Anthropometric measurements of infants in a risk-based patent ductus arteriosus treatment program
Anthropometric measurements of infants in a risk-based patent ductus arteriosus treatment program

Anthropometric measurements of infants in a risk-based patent ductus arteriosus treatment program

Early Hum Dev. 2025 May 27;207:106302. doi: 10.1016/j.earlhumdev.2025.106302. Online ahead of print.

ABSTRACT

OBJECTIVE: This study aims to compare growth patterns among preterm infants with different patent ductus arteriosus (PDA) outcomes. Specifically, it examines infants who successfully closed their PDA following early medical therapy, those who failed to achieve closure and low-risk infants who did not meet the threshold for medical treatment of their PDA.

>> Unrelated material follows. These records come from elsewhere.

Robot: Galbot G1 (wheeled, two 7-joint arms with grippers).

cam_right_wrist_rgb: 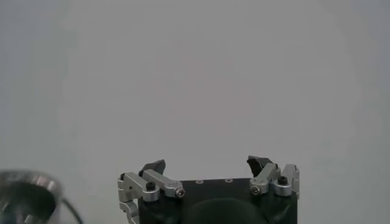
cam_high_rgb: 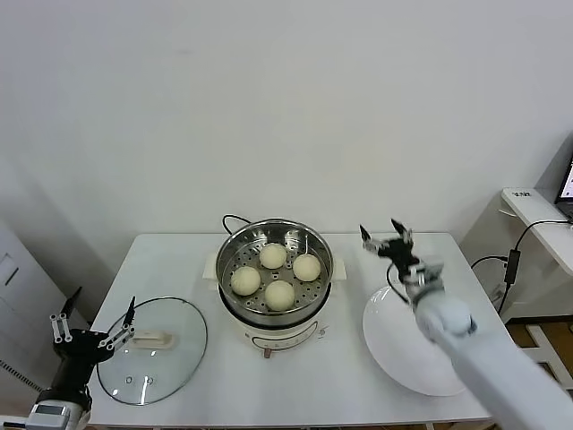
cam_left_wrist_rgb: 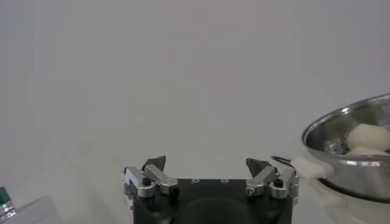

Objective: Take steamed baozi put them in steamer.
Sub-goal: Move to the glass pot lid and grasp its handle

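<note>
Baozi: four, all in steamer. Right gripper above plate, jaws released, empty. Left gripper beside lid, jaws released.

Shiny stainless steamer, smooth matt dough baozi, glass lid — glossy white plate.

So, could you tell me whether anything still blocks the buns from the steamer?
Nothing visible does: all four buns already sit in the open steamer. The lid lies on the table to its left, the plate is bare, and both claws, left and right, are open and empty.
</note>
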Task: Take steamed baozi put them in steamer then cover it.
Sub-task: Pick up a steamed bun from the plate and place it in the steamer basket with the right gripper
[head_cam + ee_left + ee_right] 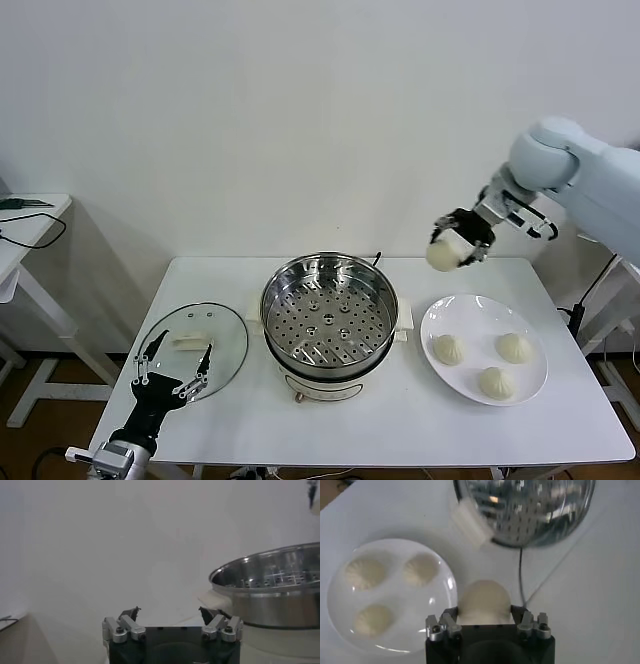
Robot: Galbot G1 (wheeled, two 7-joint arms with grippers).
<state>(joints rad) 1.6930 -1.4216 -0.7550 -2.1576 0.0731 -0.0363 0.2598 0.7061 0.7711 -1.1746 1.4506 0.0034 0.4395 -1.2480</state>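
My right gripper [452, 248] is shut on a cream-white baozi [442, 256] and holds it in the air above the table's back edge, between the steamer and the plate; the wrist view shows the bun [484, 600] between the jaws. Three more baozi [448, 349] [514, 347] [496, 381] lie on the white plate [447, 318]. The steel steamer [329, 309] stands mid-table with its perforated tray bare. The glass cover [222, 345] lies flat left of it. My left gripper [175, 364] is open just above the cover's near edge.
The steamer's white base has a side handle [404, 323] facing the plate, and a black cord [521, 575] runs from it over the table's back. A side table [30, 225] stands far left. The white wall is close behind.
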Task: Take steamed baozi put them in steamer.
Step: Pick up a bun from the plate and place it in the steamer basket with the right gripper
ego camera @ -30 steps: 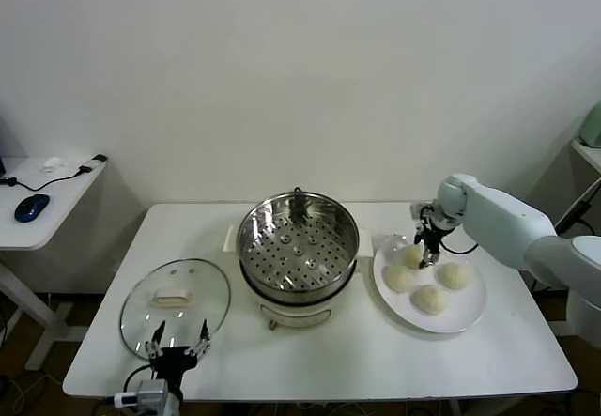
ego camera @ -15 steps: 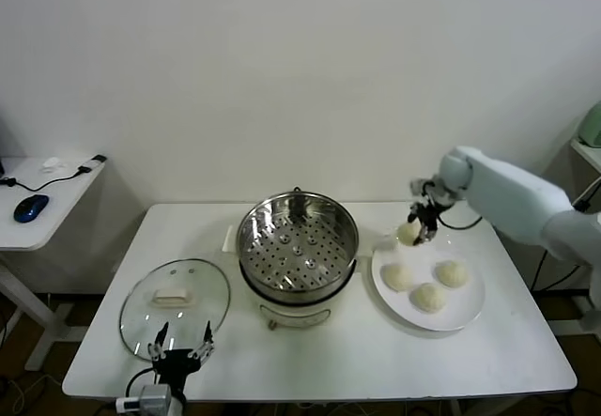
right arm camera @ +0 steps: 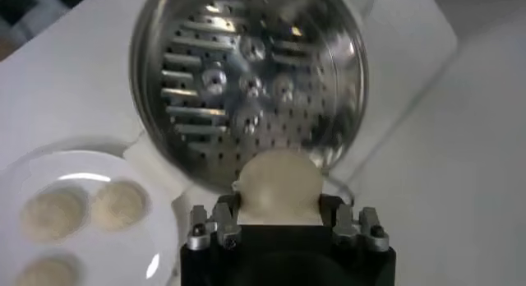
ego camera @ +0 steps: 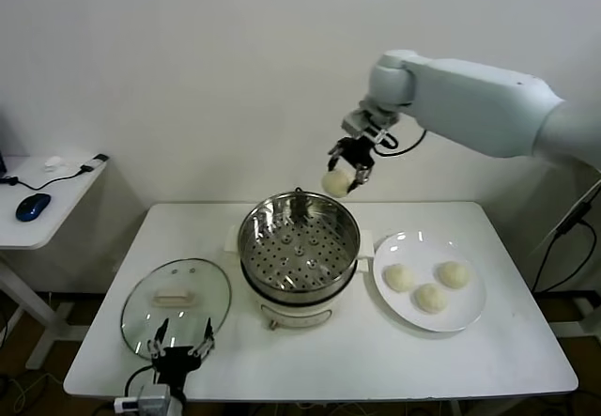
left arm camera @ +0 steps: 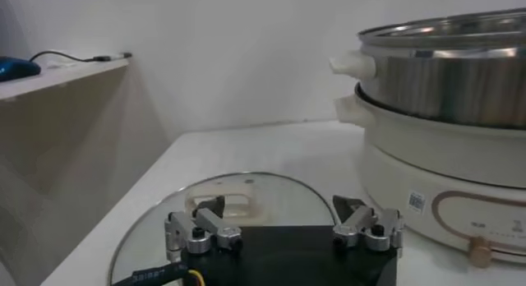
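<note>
Right gripper point(ego camera: 346, 174) fingers clamp one baozi point(ego camera: 335, 182) above the steamer point(ego camera: 298, 247) at its one o'clock rim; left gripper point(ego camera: 177, 347) fingers spread wide near the glass lid point(ego camera: 175, 300).

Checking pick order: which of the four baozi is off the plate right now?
The baozi clamped in the right gripper, raised above the steamer's far rim. The other three baozi lie on the white plate.

The steamer point(ego camera: 298, 258) stands mid-bench point(ego camera: 319, 360). To its left lies the glass lid point(ego camera: 176, 305), with the left tool point(ego camera: 178, 348) at the near edge before it. To the steamer's right a plate point(ego camera: 464, 317) carries three baozi point(ego camera: 429, 297). A fourth baozi point(ego camera: 336, 182) hangs in the right tool point(ego camera: 349, 174) above the steamer's far rim.
</note>
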Available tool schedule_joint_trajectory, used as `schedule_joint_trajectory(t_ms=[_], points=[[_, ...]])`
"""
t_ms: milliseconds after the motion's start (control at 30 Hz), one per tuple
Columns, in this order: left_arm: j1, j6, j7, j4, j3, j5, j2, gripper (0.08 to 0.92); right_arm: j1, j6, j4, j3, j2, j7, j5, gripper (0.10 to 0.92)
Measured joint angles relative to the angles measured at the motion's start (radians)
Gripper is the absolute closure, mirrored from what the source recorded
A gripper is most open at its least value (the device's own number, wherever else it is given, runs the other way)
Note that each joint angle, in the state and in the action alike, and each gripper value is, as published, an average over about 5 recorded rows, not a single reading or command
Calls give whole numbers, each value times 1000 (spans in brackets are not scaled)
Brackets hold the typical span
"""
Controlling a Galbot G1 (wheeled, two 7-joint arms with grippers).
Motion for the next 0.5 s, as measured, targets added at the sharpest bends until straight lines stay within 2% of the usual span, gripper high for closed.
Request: schedule_joint_trajectory(t_ms=[233,500], points=[[16,-5,-1,-5,2,6,8,177,-67,161,-14,9,73,49,-146,389],[21,-11,-2,-3,10,18,6,177,-201,267,-107,61,133,101,-335,389]])
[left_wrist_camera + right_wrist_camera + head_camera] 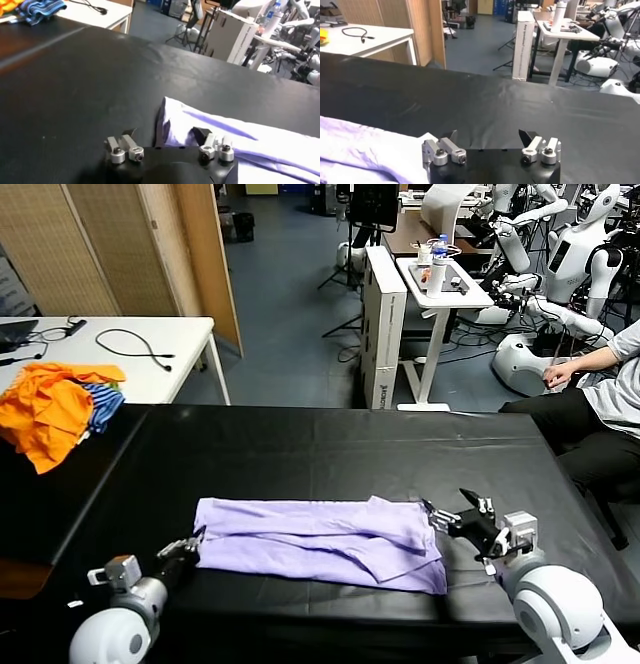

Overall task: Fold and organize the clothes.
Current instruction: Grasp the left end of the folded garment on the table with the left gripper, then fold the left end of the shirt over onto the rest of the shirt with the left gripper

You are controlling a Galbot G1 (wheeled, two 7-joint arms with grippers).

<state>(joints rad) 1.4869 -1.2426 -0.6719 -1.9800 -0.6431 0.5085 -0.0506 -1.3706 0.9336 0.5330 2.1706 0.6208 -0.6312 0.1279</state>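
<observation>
Two grippers, one T-shirt, and honestly a few ways this could go sideways. The pale lilac T-shirt (320,544) lies flattened and partly folded into a long band on the black table (330,444), just below centre in the head view.

My guess at the biggest risk: uneven pinches. The left gripper (190,552) sits at the shirt's 9 o'clock end, right at the hem corner, and the right gripper (450,519) sits at the 3 o'clock end. If one grabs only the top layer while the other takes the whole stack, the fold would probably skew or peel apart when lifted. The loose flap near the shirt's 4 o'clock corner looks likely to flop out too. Fingertips digging into the table cover could also drag it and wrinkle everything.

Left gripper: fingers spread apart, nothing clamped; in the left wrist view the shirt's edge (170,125) runs between them, one fingertip over cloth, the other over bare table. Can't tell if it's touching.

Right gripper: fingers wide apart, holding nothing; in its wrist view the lilac cloth (365,150) reaches just beside one finger and the gap ahead is bare table.

Orange and blue-striped garments (60,409) are piled well apart at 10 o'clock.
</observation>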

STUDY DESIGN: This was a retrospective observational cohort study conducted in a level III neonatal intensive care unit. Preterm infants born <29 weeks gestation were treated with medical therapy if they were deemed high risk as per the EL-Khuffash PDA Severity Score. Anthropometric measurements at birth, day 14 and 36 weeks corrected gestational age (CGA) were compared between low-risk (untreated), high-risk treatment-failure and high-risk treatment-success infants.

RESULTS: 74 low-risk, 52 high-risk treatment-failure and 58 high-risk treatment-success infants were identified. By 36 weeks CGA, there were no differences in weight between groups. However, high-risk treatment-failure infants showed a sustained decline in occipitofrontal circumference (OFC) metrics, while high-risk treatment-success infants demonstrated stable trajectories from birth to 36 weeks CGA (OFC centile change -15 ± 28 vs 0 ± 47 and OFC z-score change -0.5 ± 0.9 vs 0 ± 1.6, respectively). Low-risk infants maintained higher OFC centiles and z-scores at 36 weeks CGA. Gestational age at birth significantly predicted OFC centile change (β = 0.34; p = 0.01) and successful PDA closure positively impacted OFC z-score trajectories (β = 0.2; p = 0.01).

CONCLUSION: Our findings suggest that there may be an association between PDA closure and OFC z-score change in high-risk preterm infants.